The reason will be displayed to describe this comment to others. Learn more.

I didn't consider this. Suppose the ordering is different, do you see that as a problem?

Comment on lines +25 to +28
class EntityIdTable {
std::set<EntityName> Entities;

std::vector<const EntityName*> IdToEntity;

Choose a reason for hiding this comment

The reason will be displayed to describe this comment to others. Learn more.

This table owns these entities in the Entities std::set, which is a stable associative container.
Could we just hand out pointers to the elements instead of keeping a separate index -> pointer mapping in the form of IdToEntity vector?

This is an interesting question because an EntityId is basically as large as a pointer (due to the size_t member). Pointers also have natural EQ and LT operators, and their semantics are clear.

Copy link
Owner Author

@jkorous-apple jkorous-apple Dec 9, 2025

Choose a reason for hiding this comment

The reason will be displayed to describe this comment to others. Learn more.

I prefer to not surface const EntityName* to the users as that can be misleading and it's hard to communicate that only entities from a given table can be compared against each other. But to avoid that createEntityId could just cast the pointer to size_t.

Another issue is deserialization. With the current design, if we take serialized EntityTable and deserialize entities in the same order they ware added, we keep the IDs valid and won't have to update references to EntityId-s in the summaries.

Comment on lines 46 to 53
EXPECT_TRUE(Id1 < Id2 || Id2 < Id1);
EXPECT_TRUE(Id1 < Id3 || Id3 < Id1);
EXPECT_TRUE(Id2 < Id3 || Id3 < Id2);

// Transitivity: if a < b and b < c, then a < c
if (Id1 < Id2 && Id2 < Id3) {
EXPECT_TRUE(Id1 < Id3);
}

Choose a reason for hiding this comment

The reason will be displayed to describe this comment to others. Learn more.

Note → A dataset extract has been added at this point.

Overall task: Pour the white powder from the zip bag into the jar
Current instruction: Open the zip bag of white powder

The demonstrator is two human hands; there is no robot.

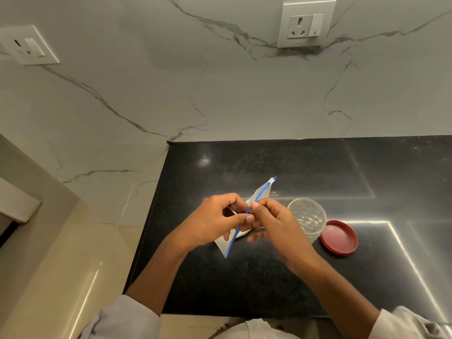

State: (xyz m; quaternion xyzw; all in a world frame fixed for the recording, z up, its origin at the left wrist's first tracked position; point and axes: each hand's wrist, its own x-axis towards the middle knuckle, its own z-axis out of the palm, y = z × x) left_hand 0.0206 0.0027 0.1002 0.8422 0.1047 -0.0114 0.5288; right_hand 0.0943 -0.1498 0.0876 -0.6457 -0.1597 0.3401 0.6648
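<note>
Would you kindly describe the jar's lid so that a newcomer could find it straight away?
Start at the black countertop below the marble wall. Near its right side stands a clear jar, open, just right of the right hand. The lid lies flat beside the jar on its right: round and the only red thing there.

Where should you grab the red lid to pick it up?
Grab the lid by its rim, coming down from above with fingers on opposite edges. It lies flat on the counter, right of the jar, so only its round edge offers a hold. Its right and near sides look free; the jar stands close on the left.
</note>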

If feels arbitrary that we didn't want to express a specific ordering among Id1, Id2, Id3 - (except that they are inequality to each other), and here we suddenly only check transitivity if a very specific ordering applies, such as: Id1 < Id2 < Id3.

I'd suggest either pin a specific ordering in both cases or keep it relaxed too.

Comment on lines +36 to +42
void EntityIdTable::forEach(std::function<void(const EntityName&, EntityId)> Callback) const {
for (size_t Index = 0; Index < IdToEntity.size(); ++Index) {
EntityId EId(Index);
const EntityName& Name = *IdToEntity[Index];
Callback(Name, EId);
}
}

Choose a reason for hiding this comment

The reason will be displayed to describe this comment to others. Learn more.

I don't think we had a test for this API, while the rest was thoroughly tested.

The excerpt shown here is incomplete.